Dovrete imparare a rinunciare alle dosi industriali di lievito di birra, quelle che vi garantiscono una lievitazione “esplosiva” in 3/4 h. Perché quello non è il giusto tempo di lievitazione di un impasto.

I batteri avranno gonfiato l’impasto, ma non avranno fatto in tempo a scomporlo e inoltre  parte di essi resterà nel vostro intestino a finire comodamente il lavoro che non gli avete lasciato fare in santa pace.

I risultato sarà uno stomaco gonfio e senso di pesantezza. Sappiate però che nella maggior parte dei casi il problema non è il tanto bistrattato lievito di birra in sé, ma come visto il tempo che gli avete concesso di lavorare!

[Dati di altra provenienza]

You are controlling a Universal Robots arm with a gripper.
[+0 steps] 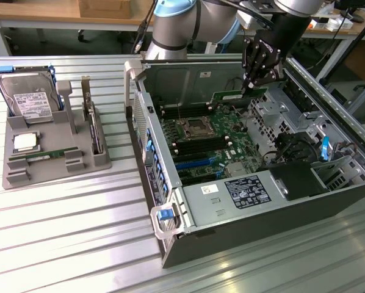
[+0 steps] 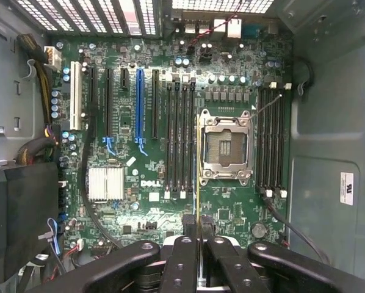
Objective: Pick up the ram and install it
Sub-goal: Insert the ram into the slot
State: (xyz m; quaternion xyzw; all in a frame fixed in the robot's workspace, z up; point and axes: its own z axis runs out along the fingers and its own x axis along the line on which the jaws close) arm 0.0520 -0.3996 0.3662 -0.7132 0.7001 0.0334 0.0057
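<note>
Jaws closed on the ram (image 2: 198, 177), I hold my gripper (image 2: 198, 231) above the motherboard (image 2: 231, 204), the stick edge-on and parallel to the memory slots (image 2: 179, 137) alongside.

The brand name DELL stands in white letters on the green motherboard (image 2: 231, 210), just beside the finned silver heatsink (image 2: 106, 183). A white sticker (image 2: 346, 188) on the grey case wall (image 2: 329, 122) carries a dark mark too small to read. In the exterior view, the black label (image 1: 246, 190) on the power supply (image 1: 222, 207) and the white label (image 1: 33, 105) on the hard drive (image 1: 22, 82) bear print that cannot be made out.
</note>
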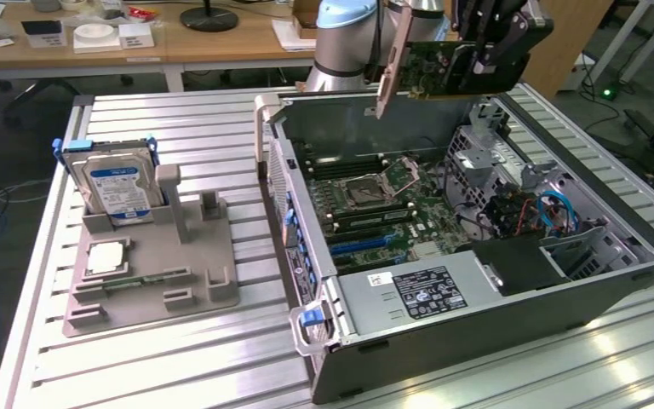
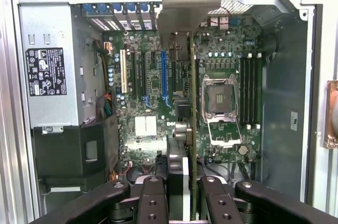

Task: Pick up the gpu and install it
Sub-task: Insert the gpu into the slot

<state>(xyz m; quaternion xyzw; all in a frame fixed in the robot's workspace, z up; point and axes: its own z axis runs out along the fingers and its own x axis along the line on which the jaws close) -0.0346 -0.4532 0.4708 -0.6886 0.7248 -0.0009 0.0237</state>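
We saw open computer case [image 1: 599,281] holding motherboard [image 1: 384,213] | pincer [image 1: 497,60] upper right clamped on gpu [image 1: 435,68], held on edge above case

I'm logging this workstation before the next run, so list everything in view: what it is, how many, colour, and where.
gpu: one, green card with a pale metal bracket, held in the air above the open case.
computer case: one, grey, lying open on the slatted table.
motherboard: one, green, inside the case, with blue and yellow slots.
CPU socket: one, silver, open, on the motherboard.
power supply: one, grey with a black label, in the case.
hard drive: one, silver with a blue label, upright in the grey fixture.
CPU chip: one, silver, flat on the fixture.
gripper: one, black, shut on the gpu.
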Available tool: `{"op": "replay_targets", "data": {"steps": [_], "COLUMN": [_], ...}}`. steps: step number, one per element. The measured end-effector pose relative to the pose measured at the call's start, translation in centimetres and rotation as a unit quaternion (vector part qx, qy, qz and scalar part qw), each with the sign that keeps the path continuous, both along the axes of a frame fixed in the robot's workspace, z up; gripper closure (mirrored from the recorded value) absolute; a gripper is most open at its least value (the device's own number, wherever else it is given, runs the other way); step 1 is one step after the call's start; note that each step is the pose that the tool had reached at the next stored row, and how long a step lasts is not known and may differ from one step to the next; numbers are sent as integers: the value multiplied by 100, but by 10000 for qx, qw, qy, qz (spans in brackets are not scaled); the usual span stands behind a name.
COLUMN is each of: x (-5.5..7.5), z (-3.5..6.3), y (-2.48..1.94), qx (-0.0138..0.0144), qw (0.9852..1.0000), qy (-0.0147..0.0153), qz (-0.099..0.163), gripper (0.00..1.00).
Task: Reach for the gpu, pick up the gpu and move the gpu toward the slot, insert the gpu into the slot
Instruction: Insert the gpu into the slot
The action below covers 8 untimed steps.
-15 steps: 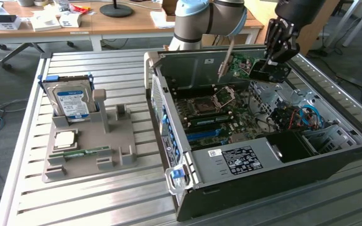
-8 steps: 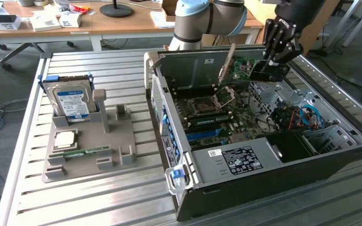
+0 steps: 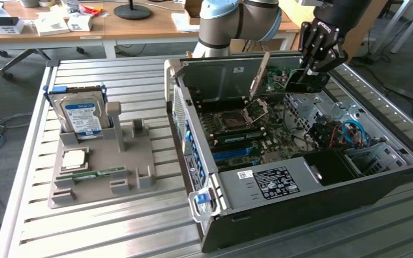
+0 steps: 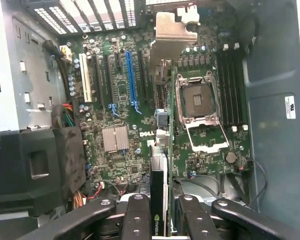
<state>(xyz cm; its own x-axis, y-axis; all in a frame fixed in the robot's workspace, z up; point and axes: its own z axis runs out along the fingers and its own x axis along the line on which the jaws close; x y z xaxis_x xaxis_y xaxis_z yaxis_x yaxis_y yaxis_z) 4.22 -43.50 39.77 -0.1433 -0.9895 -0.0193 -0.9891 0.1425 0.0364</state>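
Jaws around gpu [image 3: 275, 80] over motherboard [image 4: 125, 165]

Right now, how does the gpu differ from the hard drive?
The gpu is a green circuit card with a silver bracket; the hard drive is silver with a blue-white label.
The gpu hangs tilted above the open computer case; the hard drive stands upright in the grey holder.
The gripper has its jaws shut on the gpu; the hard drive is not gripped.
Both are flat rectangles.

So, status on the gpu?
Gripper shut on flat green gpu card, silver bracket. Held above open black computer case, not seated. Nothing seen in the way.
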Motion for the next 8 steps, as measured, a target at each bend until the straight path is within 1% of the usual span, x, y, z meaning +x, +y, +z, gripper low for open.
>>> {"op": "replay_targets", "data": {"steps": [2, 5, 8], "x": [0, 0, 0], "z": [-1, -1, -2], "y": [0, 0, 0], "qx": [0, 0, 1], "qw": [10000, 9998, 9992], "qy": [0, 0, 0], "qz": [27, 203, 388], "gripper": [74, 74, 74]}}
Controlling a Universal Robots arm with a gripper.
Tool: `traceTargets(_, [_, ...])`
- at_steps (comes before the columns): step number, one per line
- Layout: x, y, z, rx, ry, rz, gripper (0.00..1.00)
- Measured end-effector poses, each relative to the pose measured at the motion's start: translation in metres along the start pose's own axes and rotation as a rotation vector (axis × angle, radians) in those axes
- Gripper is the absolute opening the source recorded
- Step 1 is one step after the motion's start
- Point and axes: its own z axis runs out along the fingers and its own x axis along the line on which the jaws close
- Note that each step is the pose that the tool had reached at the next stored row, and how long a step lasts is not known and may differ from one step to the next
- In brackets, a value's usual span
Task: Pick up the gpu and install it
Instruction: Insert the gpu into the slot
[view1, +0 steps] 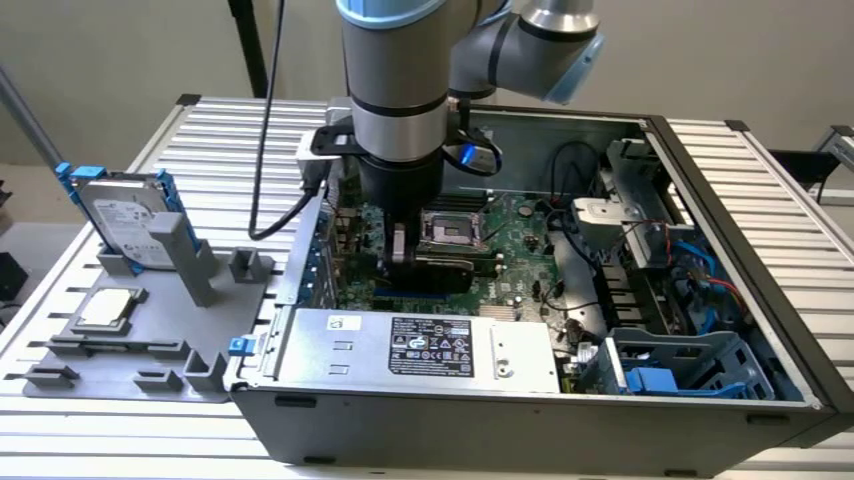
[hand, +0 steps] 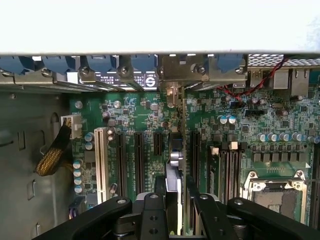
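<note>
gpu (hand: 173, 172) is edge-on between my fingers (hand: 150, 210), clamped on the card, standing upright over the motherboard (hand: 145, 117) inside the open PC case (view1: 747, 170), in line with one of the black expansion slots (hand: 139, 157). Its metal end bracket (hand: 175, 75) sits up at the rear slot wall. Can't tell if the edge connector is already in the slot or just above it.

Risks: card a slot off or tilted, so the contacts bind on the slot lip. Bracket catching the rear wall instead of dropping into its gap. Pushing down misaligned could flex the board. Neighbouring capacitors (hand: 227, 120) sit close to the slot.
</note>
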Motion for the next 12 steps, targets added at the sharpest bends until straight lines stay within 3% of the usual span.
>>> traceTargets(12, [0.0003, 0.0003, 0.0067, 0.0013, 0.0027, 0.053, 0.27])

Gli elementi che vi serve tenere in considerazione sono:

 

La temperatura esterna:

più è alta e più velocemente “gonfierà” l’impasto. ciò però non vuol dire che esso sia pronto. Dovete sempre considerare almeno 6/8 h di lievitazione per cui d’estate conviene ridurre la dose di lievito.

L’umidità:

Sia quella esterna che quella dell’impasto. L’acqua accelera il lavoro dei batteri, più un impasto e “umido” e più facilmente lieviterà. Una delle ragioni per cui la pizza napoletano vuole così poco lievito è anche l’alta idratazione (sopra il 62%).

La forza della farina:

Farine più robuste vogliono più tempo per maturare. La classica Manitoba che rende “magico” il vostro impasto è carica di glutine, ma ha bisogno di maturare almeno 12 h e regge fino a 72 h.  Questo vuol dire che dovrete conoscere le farine che usate e “accompagnare” lievitazione e maturazione, in modo che abbiano tempi sovrapponibili. Se avete optato per una lievitazione “lenta” vi serve una farina di forza, basse temperature, pochissimo lievito e tanto tempo ovviamente.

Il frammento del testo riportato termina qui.